Das 16 x 11 cm große Heft mit Leineneinband trägt die Titelaufschrift „THERIENTE II“ und den Besitzvermerk „J.P. Welter Schriftleiter Escher Tageblatt, Esch/Alzig Redingerstrasse 44“. Es ist vor kurzem dem CNL übergeben worden von Herrn Joseph Welter, einem Neffen von Thériente, alias Jean-Pierre Welter (1902-1945) und erhielt die Signatur CNL L-218; I.1.1-6 im Bestand Jean-Pierre Welter.
Der Lehrersohn Welter wuchs in Steinfort auf. Er war Journalist und Korrespondent der Luxemburger Zeitung, Luxemburger Volksblatt und Escher Tageblatt. Zusammen mit Eugène Forman gab er die satirische Zeitschrift De Gukuk heraus, er publizierte aber auch in De Mitock und war Mitherausgeber der Vorkriegswochenzeitschrift Revue. Bekannt ist er aber vor allem für die Revuen und Liedertexte, die unter dem Pseudonym Thériente, einem Anagramm seiner unglücklichen Liebe Henriette, seit den 1930ern aufgeführt und veröffentlicht worden waren.

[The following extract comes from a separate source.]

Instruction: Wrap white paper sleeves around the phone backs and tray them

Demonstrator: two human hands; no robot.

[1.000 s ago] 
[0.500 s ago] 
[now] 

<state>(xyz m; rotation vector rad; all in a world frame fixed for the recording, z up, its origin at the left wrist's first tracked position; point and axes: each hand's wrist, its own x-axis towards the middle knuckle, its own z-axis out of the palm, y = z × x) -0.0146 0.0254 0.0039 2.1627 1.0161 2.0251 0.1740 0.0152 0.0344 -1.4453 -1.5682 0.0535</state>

Durch das Heft ist eine bisher weniger bekannte Facette von Welters Schaffen entdeckt worden. Es war wohl gewusst, dass Welter für das Tageblatt gearbeitet hatte, nicht aber, dass er diese Zusammenarbeit auch während des ganzen Krieges weiterführte, als das Tageblatt, wie alle luxemburgischen Zeitungen die nicht eingestellt worden waren, von den Nazideutschen kontrolliert wurde. Unter seinem vollen Namen verfasste Welter darin Theater-, Kino- und Konzertrezensionen aus dem Escher Raum. Die luxemburgischen Journalisten übten einen andauernden Spagat zwischen dem, was die Besatzer erwarteten und ihrer persönlichen Meinung. Da Thériente 1945 bei einem Autounfall ums Leben kam, konnte er seine Erfahrungen nichtmehr äußern. Wir greifen deshalb zurück auf den Bericht Oktober 1941 - September 1944 im Tageblatt Jubiläumsband von 1951 durch Robert Thill, der in den Kriegsjahren mit Welter zusammenarbeitete.
Hauptschriftleiter war bei meinem Antritt A. Engel, der aus dem Frankfurter Raum stammt. Mit ihm war auszukommen. Jedenfalls hatte er das Fingerspitzengefühl, J.P. Welter (Thériente) und mich nicht zur Berichterstattung an das verhaßte Sondergericht abzukommandieren. […] Als J.P. Welter nach einem KdF-Abend allzusehr um „Es geht alles vorüber, es geht alles vorbei“ paraphrasiert hatte, wurde er zu Urmes zitiert. „Wir sind jung“, rief dieser, „wir merken alles!“
Jean-Pierre Welter schrieb aber auch Gedichte, die im Escher Tageblatt unter dem Kürzel wr erschienen. Die eigenhändigen Texte, datiert zwischen 8/3/1942 und 24/1/1943, sind im vorliegenden Heft vereint. Das Heft enthält von der Rückseite her beginnend die unveröffentlichte Kurzgeschichte von Februar 1942 Pitts Pech: Das trotzdeme Bekenntnis eines Unglücksraben zu den heiteren Lebenswerten, deren Untertitel wahrscheinlich Welters damalige Gemütsverfassung widerspiegelt. Einige der mit Bleistift geschriebenen Texte tragen Anmerkungen von anderer Hand mit rotem Kugelschreiber, die den Abdruck einzelner Gedichte in den Stengeforter Neiegkeeten der 1970er belegen, sowie spätere Verbesserungen, die kriegsbezogene Referenzen modernisieren: aus dem Vers „Ist Schenken auch bezugscheinschwer“ wird „Geschenke wählen ist nicht schwer“; aus „markenfrei“ wird „kostenfrei“ und Welters eigene Alternative „die deutsche Wehrmacht steht am Don“ wird kurzerhand durchgestrichen zugunsten der ersten Fassung „kaum ist die Hölle los am Don“, die auch so im Tageblatt vom 23/07/1942 erschienen war.